The elimination half-life of lidocaine following an intravenous bolus injection is typically 1.5 to 2 hours. Because of the rapid rate at which lidocaine is metabolized, any condition that affects liver function may alter lidocaine kinetics. The half-life may be prolonged two-fold or more in patients with liver dysfunction. Renal dysfunction does not affect lidocaine kinetics but may increase the accumulation of metabolites.

Factors such as acidosis and the use of CNS stimulants and depressants affect the CNS levels of lidocaine required to produce overt systemic effects.

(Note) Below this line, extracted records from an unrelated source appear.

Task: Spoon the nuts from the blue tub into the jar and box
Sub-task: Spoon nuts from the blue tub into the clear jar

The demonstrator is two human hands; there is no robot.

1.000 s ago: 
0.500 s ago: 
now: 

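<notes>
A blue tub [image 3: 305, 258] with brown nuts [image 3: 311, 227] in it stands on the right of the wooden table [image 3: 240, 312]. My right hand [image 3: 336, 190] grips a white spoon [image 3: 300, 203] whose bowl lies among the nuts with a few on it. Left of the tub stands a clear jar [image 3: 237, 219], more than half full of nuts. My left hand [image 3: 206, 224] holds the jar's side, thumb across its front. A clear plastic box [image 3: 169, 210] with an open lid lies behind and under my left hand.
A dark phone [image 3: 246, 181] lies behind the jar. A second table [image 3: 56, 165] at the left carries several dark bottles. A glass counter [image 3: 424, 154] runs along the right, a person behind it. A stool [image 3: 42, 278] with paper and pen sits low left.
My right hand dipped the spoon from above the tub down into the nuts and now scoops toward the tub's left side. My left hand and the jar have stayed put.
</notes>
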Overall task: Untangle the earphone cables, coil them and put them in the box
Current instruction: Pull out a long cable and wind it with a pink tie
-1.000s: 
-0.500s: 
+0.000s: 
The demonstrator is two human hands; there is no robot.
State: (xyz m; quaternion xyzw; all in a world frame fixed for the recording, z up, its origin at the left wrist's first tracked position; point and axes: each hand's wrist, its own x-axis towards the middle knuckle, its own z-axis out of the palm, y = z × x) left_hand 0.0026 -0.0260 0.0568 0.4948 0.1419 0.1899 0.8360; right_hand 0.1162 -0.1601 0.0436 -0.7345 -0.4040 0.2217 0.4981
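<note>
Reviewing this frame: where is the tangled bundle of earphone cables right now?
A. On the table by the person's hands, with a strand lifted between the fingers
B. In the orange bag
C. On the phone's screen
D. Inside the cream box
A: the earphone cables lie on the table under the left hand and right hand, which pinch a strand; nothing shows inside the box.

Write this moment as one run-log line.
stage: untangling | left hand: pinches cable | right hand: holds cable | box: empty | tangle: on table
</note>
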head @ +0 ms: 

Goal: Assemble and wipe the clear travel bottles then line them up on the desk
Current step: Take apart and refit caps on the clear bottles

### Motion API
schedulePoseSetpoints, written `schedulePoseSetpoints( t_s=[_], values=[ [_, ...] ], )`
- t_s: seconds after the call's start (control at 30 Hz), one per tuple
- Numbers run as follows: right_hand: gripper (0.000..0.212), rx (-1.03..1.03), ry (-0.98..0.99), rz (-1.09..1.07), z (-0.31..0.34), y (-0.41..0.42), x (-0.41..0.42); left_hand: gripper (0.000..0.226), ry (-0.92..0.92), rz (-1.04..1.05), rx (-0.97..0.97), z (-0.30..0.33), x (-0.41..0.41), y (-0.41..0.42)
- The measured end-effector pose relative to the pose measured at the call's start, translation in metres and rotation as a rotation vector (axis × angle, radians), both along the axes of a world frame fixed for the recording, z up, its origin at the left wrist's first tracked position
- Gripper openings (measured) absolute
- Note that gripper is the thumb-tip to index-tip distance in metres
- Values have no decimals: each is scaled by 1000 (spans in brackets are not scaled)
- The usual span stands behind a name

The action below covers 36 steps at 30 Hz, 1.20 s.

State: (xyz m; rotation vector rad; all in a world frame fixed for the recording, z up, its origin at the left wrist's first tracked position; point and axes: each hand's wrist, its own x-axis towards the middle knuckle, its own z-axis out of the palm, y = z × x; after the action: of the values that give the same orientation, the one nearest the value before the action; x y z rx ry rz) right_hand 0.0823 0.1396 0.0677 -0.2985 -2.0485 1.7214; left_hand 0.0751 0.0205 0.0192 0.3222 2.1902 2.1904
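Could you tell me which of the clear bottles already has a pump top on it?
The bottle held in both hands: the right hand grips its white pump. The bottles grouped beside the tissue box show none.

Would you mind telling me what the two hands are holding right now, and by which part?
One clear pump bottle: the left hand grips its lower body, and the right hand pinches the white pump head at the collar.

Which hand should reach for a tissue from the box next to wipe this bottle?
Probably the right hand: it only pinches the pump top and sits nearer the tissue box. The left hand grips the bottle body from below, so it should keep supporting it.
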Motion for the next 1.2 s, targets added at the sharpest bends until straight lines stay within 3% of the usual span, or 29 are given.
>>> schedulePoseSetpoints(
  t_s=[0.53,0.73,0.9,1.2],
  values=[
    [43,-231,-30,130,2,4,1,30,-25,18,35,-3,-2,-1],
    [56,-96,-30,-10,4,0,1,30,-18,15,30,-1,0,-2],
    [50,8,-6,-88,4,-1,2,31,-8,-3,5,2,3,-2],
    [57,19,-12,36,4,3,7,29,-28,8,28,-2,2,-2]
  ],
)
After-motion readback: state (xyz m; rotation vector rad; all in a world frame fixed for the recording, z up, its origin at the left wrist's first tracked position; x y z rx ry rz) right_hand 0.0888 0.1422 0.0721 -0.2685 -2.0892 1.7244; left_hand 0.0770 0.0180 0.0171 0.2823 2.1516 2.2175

Objective adverse manifestations become increasingly apparent with increasing venous plasma levels above 6.0 mcg free base per mL. In the rhesus monkey arterial blood levels of 18 to 21 mcg/mL have been shown to be threshold for convulsive activity.

Medication Guide

PATIENT INFORMATION

Parents and caregivers should be cautioned about the following:

  • For patients under 3 years of age, special care must be given to accurately measuring the prescribed dose and not administering the product more often than prescribed.
  • To ensure accuracy, we recommend you use a measuring device to carefully measure the correct volume.
  • The product should only be used for the prescribed indication.
  • To reduce the risk of accidental ingestion, the product container should be tightly closed and the product should be stored well out of reach of all children immediately after each use.
  • If the patient shows signs of systemic toxicity (e.g., lethargy, shallow breathing, seizure activity) emergency medical attention should be sought immediately and no additional product should be administered.
  • Unused product should be discarded in a manner that prevents possible exposure to children and pets.

All patients should be aware that when topical anesthetics are used in the mouth or throat, the production of topical anesthesia may impair swallowing and thus enhance the danger of aspiration. For this reason, food should not be ingested for 60 minutes following use of local anesthetic preparations in the mouth or throat area. This is particularly important in children because of their frequency of eating.